### YOUR INSTRUCTIONS:
Look below for the line containing "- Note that"; from there through the line containing "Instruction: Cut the", both lines included, please set down each line exactly and nothing else.
■ ■ ■ ■
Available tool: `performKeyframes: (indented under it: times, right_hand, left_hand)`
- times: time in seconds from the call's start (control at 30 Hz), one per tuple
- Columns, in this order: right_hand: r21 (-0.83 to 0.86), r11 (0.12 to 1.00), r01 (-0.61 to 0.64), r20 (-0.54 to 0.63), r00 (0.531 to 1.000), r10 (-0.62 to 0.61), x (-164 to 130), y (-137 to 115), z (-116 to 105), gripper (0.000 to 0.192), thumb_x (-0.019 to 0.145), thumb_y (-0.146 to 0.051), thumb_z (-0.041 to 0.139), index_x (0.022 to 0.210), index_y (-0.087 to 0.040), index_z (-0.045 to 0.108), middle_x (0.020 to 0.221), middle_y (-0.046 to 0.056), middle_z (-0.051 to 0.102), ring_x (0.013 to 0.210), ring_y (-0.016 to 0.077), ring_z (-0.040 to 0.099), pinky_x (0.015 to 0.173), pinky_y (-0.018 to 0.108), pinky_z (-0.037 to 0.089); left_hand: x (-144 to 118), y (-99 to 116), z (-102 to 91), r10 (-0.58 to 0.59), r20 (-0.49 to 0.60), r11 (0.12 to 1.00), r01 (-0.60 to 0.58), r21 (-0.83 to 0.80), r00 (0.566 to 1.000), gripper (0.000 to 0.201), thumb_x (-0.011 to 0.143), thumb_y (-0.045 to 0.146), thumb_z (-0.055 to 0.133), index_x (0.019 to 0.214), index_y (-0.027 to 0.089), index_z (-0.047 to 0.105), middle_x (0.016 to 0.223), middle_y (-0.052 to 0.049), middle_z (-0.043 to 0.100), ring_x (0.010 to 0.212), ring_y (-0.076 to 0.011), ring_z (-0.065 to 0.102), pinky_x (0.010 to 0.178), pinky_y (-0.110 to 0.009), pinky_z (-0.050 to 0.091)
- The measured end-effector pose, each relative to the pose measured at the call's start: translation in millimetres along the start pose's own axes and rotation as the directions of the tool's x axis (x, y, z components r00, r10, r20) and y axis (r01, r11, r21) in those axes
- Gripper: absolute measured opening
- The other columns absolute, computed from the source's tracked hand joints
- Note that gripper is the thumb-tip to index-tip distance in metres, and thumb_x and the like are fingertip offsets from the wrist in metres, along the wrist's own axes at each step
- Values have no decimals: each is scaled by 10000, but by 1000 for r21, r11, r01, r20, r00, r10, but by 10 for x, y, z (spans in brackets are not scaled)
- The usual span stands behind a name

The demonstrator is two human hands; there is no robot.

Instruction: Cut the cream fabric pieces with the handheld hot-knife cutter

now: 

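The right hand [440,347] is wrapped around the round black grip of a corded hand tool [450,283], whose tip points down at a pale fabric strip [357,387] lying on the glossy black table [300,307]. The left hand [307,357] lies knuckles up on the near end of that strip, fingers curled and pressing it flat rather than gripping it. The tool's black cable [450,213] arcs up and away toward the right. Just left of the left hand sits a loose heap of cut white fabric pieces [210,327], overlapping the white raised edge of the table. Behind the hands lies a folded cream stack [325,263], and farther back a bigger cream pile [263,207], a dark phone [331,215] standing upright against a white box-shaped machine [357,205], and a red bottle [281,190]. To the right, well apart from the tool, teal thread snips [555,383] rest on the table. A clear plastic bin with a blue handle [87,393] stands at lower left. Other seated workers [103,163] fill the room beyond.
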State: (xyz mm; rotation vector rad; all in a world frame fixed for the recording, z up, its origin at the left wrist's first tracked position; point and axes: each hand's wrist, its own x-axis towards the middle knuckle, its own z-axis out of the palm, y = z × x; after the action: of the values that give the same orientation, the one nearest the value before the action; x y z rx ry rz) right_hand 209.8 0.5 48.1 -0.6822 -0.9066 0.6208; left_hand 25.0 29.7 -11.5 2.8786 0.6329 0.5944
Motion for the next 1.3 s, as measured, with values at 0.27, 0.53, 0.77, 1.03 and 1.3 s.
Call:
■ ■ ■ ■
### SOLUTION FOR THIS EXERCISE:
- Note that gripper is the thumb-tip to index-tip distance in metres, and thumb_x and the like are fingertip offsets from the wrist in metres, along the wrist's own axes at each step
- Values have no decimals: each is scaled by 10000, but by 1000 for r21, r11, r01, r20, r00, r10, but by 10 for x, y, z (spans in brackets are not scaled)
- The usual span stands behind a name

The demonstrator is two human hands; there is no robot.

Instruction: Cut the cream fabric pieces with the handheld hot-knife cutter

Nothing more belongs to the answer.